● Task to carry out
Only the lines from the one that includes "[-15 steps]" through the last line below belong in the reply, copied exactly and without pictures.

● Dataset section
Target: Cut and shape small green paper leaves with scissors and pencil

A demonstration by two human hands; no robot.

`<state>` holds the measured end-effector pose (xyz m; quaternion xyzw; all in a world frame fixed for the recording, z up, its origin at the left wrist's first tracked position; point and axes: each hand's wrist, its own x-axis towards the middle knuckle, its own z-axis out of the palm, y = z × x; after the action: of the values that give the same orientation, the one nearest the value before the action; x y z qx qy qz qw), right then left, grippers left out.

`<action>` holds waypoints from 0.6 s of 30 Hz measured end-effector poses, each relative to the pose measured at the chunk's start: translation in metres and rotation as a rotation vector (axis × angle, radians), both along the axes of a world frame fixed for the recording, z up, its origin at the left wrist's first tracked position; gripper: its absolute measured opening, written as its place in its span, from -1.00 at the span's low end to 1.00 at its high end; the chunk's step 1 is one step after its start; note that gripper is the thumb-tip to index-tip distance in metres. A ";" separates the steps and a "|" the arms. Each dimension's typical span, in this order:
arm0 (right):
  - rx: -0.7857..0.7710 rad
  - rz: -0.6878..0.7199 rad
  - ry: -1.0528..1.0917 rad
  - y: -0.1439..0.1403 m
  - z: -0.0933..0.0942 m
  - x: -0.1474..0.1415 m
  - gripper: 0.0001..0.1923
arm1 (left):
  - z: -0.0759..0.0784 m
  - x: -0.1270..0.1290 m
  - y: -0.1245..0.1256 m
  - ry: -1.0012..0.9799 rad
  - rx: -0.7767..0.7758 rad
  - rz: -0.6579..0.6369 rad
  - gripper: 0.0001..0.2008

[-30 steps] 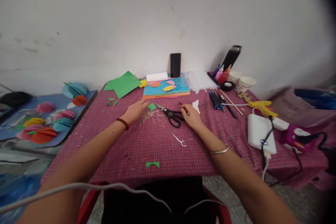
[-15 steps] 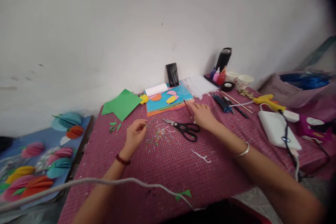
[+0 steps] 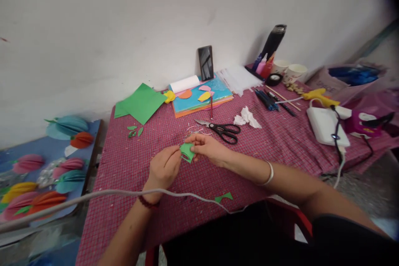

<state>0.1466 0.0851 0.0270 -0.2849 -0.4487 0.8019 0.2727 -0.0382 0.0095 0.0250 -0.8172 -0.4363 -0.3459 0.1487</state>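
Above the table's middle my right hand (image 3: 209,149) pinches a small green paper piece (image 3: 188,149) between thumb and fingers. A curved gap shows along the paper's lower left side. My left hand (image 3: 164,168) is closed, its fingertips pressed together at the paper's left edge. Just beyond the hands lie black-handled scissors (image 3: 222,129), blades pointing left. Thin paper scraps (image 3: 199,129) are partly hidden behind my right hand. A dark red pencil (image 3: 211,107) lies by the stack of coloured sheets (image 3: 187,105). Small green leaf cut-outs (image 3: 132,128) rest at the left.
Green sheets (image 3: 143,102) lie at the back left, a phone (image 3: 205,63) leans on the wall. Crumpled tissue (image 3: 247,117), pens (image 3: 266,99), a yellow glue gun (image 3: 320,96) and a white box (image 3: 327,126) stand right. A white cable (image 3: 124,192) crosses in front.
My right hand has let go of the pencil and come back toward me. Both hands are now together at a green paper piece. The white floss pick is out of sight; tissue has come into view.
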 end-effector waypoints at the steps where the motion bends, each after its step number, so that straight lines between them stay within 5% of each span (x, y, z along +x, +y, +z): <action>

● Result for this exercise
[-15 steps] 
[+0 steps] 

<state>0.1466 0.0851 0.0270 -0.2849 -0.4487 0.8019 0.2727 -0.0382 0.0095 0.0250 -0.8172 -0.4363 -0.3459 0.1487</state>
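Above the table's middle my right hand (image 3: 209,149) pinches a small green paper piece (image 3: 188,149) between thumb and fingers. A curved gap shows along the paper's lower left side. My left hand (image 3: 164,168) is closed, its fingertips pressed together at the paper's left edge. Just beyond the hands lie black-handled scissors (image 3: 222,129), blades pointing left. Thin paper scraps (image 3: 199,129) are partly hidden behind my right hand. A dark red pencil (image 3: 211,107) lies by the stack of coloured sheets (image 3: 187,105). Small green leaf cut-outs (image 3: 132,128) rest at the left.
Green sheets (image 3: 143,102) lie at the back left, a phone (image 3: 205,63) leans on the wall. Crumpled tissue (image 3: 247,117), pens (image 3: 266,99), a yellow glue gun (image 3: 320,96) and a white box (image 3: 327,126) stand right. A white cable (image 3: 124,192) crosses in front.
My right hand has let go of the pencil and come back toward me. Both hands are now together at a green paper piece. The white floss pick is out of sight; tissue has come into view.
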 end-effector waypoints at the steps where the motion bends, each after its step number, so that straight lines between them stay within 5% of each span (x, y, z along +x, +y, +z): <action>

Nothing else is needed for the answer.